## What the exercise asks
Take the records below from their first line through the line holding "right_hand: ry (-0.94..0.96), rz", and set each of those lines down exactly, without pictures.

(The input Opens)

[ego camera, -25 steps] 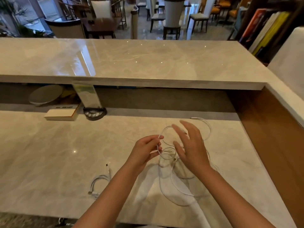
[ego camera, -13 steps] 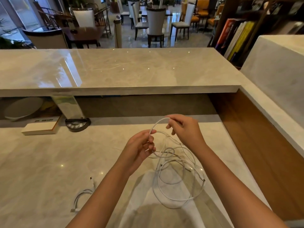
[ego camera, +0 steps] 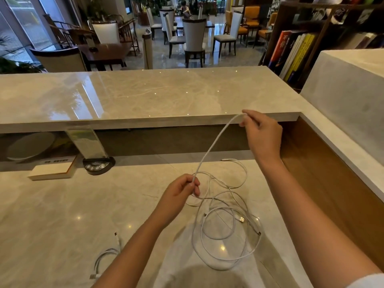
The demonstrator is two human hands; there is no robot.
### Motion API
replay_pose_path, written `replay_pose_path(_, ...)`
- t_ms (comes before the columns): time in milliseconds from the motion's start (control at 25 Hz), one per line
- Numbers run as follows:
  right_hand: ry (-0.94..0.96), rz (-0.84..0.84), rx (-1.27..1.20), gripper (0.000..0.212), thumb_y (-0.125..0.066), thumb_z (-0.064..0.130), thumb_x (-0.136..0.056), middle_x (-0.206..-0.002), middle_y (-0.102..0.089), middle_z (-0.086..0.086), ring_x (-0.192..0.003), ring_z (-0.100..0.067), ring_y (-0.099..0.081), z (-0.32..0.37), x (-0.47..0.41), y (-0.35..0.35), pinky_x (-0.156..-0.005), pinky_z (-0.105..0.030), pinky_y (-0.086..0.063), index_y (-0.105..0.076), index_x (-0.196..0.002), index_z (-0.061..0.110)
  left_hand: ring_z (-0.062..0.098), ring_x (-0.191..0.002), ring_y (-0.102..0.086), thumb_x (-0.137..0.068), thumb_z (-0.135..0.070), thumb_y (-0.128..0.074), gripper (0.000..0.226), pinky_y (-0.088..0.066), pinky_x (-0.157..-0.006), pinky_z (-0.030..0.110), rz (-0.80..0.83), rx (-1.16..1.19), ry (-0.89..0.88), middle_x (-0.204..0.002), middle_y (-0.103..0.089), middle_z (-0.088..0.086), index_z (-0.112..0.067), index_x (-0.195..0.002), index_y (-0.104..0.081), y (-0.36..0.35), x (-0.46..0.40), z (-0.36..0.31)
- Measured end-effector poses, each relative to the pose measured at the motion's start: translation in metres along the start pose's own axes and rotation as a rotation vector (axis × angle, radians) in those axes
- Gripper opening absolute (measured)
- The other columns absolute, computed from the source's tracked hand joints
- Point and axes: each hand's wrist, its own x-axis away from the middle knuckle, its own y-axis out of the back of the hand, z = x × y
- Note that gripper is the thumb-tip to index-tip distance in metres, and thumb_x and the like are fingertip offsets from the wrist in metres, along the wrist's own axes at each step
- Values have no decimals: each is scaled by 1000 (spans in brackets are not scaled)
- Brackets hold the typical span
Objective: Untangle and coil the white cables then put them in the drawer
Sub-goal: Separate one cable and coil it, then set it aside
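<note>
Right hand: the right hand (ego camera: 262,134) was lifted high, level with the edge of the upper counter (ego camera: 145,94), thumb and fingers pinched on the white cable (ego camera: 214,144), the remaining fingers loosely curled.
Left hand: the left hand (ego camera: 180,193) sat lower and nearer the person, above the marble desk (ego camera: 62,215), its fingers closed round the same cable.
Cable between the hands: one stretch ran from the left hand up and to the right to the right hand, in a slightly bowed diagonal line, clear of the desk.
Rest of the cable: the tangle of loops (ego camera: 226,231) lay on the desk just right of and below the left hand, under the right forearm; a loop reached toward the back of the desk.
Connectors: a USB plug (ego camera: 241,219) lay inside the loops, and a slim plug (ego camera: 225,160) rested near the desk's back edge, pointing left.
Second cable: a small coiled cable (ego camera: 105,260) lay on the desk beside the left forearm, well apart from the tangle.
Back of the desk: a white box (ego camera: 52,170) and a round black base (ego camera: 98,165) stood under the counter overhang.
</note>
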Motion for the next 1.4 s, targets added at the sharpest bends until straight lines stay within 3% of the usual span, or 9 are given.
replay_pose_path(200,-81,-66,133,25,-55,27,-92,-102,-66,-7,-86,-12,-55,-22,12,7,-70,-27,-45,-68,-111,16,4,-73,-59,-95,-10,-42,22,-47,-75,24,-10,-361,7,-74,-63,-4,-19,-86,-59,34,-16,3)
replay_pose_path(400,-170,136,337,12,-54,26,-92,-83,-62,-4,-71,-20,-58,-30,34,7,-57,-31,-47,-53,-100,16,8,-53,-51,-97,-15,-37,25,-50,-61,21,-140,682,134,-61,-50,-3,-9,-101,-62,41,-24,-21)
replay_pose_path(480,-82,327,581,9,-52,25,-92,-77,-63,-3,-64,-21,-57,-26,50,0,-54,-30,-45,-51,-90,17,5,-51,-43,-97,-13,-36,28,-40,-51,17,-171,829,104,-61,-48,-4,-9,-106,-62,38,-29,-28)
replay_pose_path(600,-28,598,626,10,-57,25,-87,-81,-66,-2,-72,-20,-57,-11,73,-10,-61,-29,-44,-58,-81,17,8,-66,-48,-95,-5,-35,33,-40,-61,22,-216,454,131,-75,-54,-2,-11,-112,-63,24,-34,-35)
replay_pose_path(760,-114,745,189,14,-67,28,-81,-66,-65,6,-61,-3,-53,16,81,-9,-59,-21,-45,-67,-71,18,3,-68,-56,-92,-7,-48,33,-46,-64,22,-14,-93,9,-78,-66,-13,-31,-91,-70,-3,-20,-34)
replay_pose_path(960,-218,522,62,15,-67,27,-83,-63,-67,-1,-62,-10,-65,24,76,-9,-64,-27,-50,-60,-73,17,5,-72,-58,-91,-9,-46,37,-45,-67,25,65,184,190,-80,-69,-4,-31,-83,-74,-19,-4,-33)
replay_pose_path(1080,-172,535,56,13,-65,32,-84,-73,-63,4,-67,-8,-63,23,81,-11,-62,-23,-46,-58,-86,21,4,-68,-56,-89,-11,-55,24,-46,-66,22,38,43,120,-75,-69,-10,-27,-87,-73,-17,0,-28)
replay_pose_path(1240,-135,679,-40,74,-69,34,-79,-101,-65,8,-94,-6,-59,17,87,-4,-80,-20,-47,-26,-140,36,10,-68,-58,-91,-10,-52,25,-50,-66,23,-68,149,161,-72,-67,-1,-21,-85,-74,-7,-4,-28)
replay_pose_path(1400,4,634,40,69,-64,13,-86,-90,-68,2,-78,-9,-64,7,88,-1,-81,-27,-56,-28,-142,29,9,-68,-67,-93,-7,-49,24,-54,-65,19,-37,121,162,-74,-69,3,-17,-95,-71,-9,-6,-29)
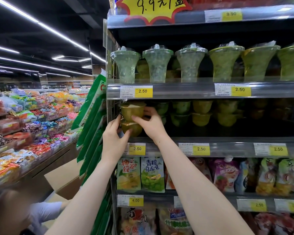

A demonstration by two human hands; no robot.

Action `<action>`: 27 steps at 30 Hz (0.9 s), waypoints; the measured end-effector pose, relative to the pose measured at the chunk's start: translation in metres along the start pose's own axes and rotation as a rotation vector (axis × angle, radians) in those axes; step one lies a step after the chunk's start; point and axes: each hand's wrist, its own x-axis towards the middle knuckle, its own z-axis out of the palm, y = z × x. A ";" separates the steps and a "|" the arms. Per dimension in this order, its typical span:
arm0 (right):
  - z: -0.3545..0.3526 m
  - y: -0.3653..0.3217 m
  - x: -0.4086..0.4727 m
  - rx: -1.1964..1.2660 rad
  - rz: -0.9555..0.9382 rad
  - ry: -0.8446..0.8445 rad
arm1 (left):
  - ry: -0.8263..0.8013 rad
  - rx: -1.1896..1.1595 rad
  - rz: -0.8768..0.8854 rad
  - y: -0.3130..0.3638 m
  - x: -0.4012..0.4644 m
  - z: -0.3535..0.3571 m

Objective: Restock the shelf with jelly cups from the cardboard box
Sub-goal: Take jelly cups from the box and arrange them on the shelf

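Now, left hand: the left hand (115, 135) is raised to the far-left end of the middle shelf (227, 140), fingers curled around the lower jelly cup (131, 129) from the left and below.
Right hand: the right hand (151, 123) reaches in from the right — thumb and fingers wrap the side of the upper jelly cup (132, 110), wrist bent back over the shelf lip.
Held cups: two yellow-green cups, one stacked on the other, both at the shelf's front-left corner, the lower one just above the shelf floor; whether it touches cannot be told.
Edges: a wire side panel (113, 106) stands just left of the stack; the shelf rail with 2.50 price tags (137, 148) runs below the wrists.
Open room: dark bare shelf floor in front of the stocked cups (202, 112), which sit two high further back to the right.
Shelf above: tall flared lidded cups (157, 65) in a row.
Shelf below: drink pouches (152, 174) standing side by side.
Cardboard box (64, 177): open, low on the left beside the shelf end — contents not visible.
Left aisle: candy bins (24, 122) in tiers.
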 end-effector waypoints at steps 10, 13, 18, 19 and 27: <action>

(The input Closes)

## Answer to the problem
[ego camera, -25 steps] 
[ego camera, -13 steps] 
[ego camera, +0 steps] 
The demonstrator is two human hands; there is no robot.
### Motion API
replay_pose_path, written `replay_pose_path(_, ...)`
- t_ms (comes before the columns): time in milliseconds from the motion's start (control at 25 Hz), one per line
- Numbers run as follows:
  right_hand: ry (-0.94..0.96), rz (-0.84..0.84), rx (-1.27..1.20), gripper (0.000..0.212), thumb_y (-0.125..0.066), thumb_z (-0.064..0.130), thumb_x (-0.136..0.056), middle_x (-0.206..-0.002), middle_y (-0.102..0.089), middle_z (-0.086..0.086), ring_x (-0.192..0.003), ring_z (-0.100..0.067), ring_y (-0.099..0.081), z (-0.32..0.37), x (-0.47..0.41), y (-0.35..0.35), pinky_x (-0.156..-0.005), pinky_z (-0.105..0.030), pinky_y (-0.086..0.063), index_y (-0.105..0.076), index_x (-0.196..0.002), index_z (-0.061..0.110)

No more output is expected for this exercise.